START Supplied information

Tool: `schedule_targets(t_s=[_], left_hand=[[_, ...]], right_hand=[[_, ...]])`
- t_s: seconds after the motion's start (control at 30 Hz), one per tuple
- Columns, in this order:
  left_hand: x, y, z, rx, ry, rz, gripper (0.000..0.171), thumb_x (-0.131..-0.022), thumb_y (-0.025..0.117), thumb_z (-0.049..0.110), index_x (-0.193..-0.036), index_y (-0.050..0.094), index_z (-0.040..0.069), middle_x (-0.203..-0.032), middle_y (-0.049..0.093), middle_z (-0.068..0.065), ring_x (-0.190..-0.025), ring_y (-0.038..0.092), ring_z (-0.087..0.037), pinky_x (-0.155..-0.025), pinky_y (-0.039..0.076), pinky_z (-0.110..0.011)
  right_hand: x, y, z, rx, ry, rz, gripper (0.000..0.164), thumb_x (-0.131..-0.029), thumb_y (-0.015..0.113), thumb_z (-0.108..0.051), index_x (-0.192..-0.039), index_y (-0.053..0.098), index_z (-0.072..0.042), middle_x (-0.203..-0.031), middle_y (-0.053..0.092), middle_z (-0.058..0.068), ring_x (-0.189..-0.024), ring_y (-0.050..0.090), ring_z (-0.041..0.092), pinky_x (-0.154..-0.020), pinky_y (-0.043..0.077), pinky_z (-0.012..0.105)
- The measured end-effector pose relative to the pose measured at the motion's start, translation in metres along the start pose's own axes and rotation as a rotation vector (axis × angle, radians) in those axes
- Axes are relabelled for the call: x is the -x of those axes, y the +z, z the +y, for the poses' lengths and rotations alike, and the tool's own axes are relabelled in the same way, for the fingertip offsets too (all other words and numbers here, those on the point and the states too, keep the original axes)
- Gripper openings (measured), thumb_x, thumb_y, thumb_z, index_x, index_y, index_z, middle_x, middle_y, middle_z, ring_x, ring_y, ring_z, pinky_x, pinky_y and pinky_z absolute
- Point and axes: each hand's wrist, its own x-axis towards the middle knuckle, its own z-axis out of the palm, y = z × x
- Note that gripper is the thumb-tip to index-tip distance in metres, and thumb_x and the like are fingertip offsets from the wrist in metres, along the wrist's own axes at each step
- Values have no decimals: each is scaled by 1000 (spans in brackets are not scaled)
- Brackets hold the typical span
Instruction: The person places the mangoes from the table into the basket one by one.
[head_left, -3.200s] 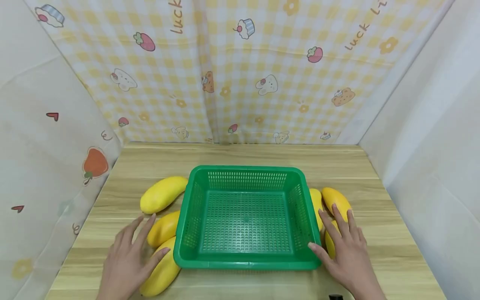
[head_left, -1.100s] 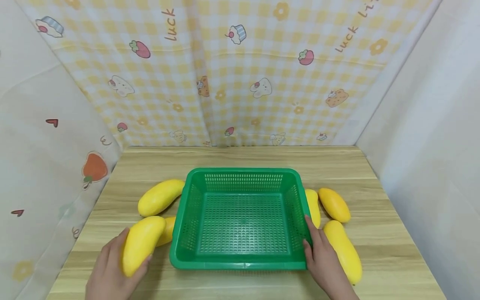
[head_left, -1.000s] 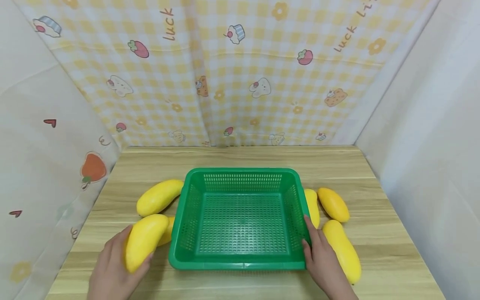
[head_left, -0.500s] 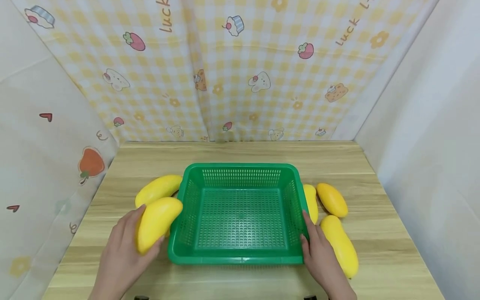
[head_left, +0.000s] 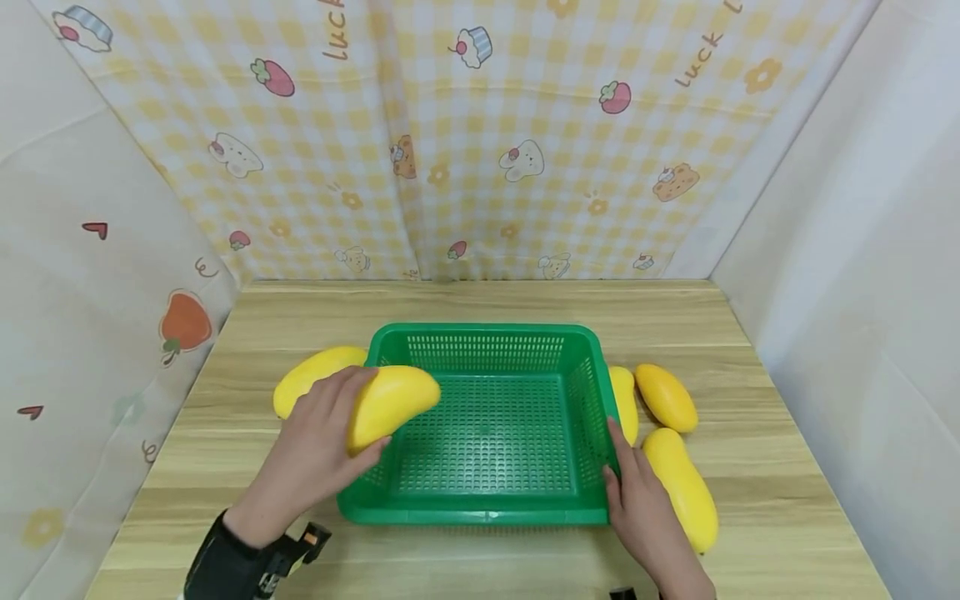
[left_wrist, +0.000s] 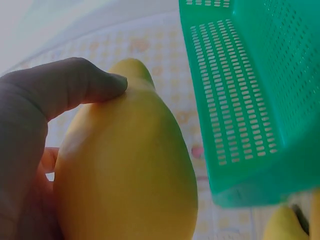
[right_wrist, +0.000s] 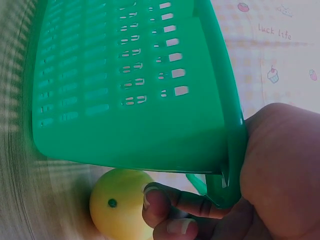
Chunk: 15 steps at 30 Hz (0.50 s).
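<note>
Left hand [head_left: 313,446] grasps a smooth yellow oblong mango [head_left: 393,403], probably firm and slippery, best held mid-body; right hand [head_left: 647,510] grips a green perforated plastic basket [head_left: 480,516].

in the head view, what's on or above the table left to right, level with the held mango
Leftmost mango, left hand, held mango, green basket, partly hidden mango, orange-yellow mango.
</note>
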Motion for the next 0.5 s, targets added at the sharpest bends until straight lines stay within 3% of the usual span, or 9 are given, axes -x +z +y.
schedule_targets(t_s=[0.3, 0.5], left_hand=[[-43, 13, 3, 17, 13, -194, 83, -75, 77, 40, -138, 38, 2, -124, 51, -15, -96, 55, -28, -75, 50, -43], [-57, 27, 2, -60, 83, -305, 85, -74, 78, 39, -139, 40, 0, -127, 50, -17, -107, 50, -32, -82, 48, -46]], right_hand=[[0, -2, -1, 9, -4, -20, 65, -94, 56, -3, -151, 24, -7, -108, 55, 22, -84, 59, 29, -70, 52, 44], [-1, -2, -2, -3, 15, -31, 65, -95, 55, -4, -151, 23, -8, -109, 55, 22, -83, 58, 26, -68, 52, 42]])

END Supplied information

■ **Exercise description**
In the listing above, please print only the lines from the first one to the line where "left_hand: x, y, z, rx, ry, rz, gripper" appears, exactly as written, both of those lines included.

■ **Solution for this problem**
Tool: `schedule_targets(t_s=[_], left_hand=[[_, ...]], right_hand=[[_, ...]])`
- t_s: seconds after the motion's start (control at 30 Hz), one per tuple
- Columns, in this order:
  left_hand: x, y, z, rx, ry, rz, gripper (0.000..0.171), thumb_x (-0.131..-0.022), thumb_y (-0.025..0.117), thumb_z (-0.049..0.110), index_x (-0.193..-0.036), index_y (-0.050..0.094), index_z (-0.040..0.069), middle_x (-0.203..-0.032), middle_y (-0.049..0.093), middle_z (-0.068..0.065), ring_x (-0.190..-0.025), ring_y (-0.038..0.092), ring_z (-0.087..0.037), pinky_x (-0.155..-0.025), pinky_y (-0.039..0.076), pinky_z (-0.110..0.011)

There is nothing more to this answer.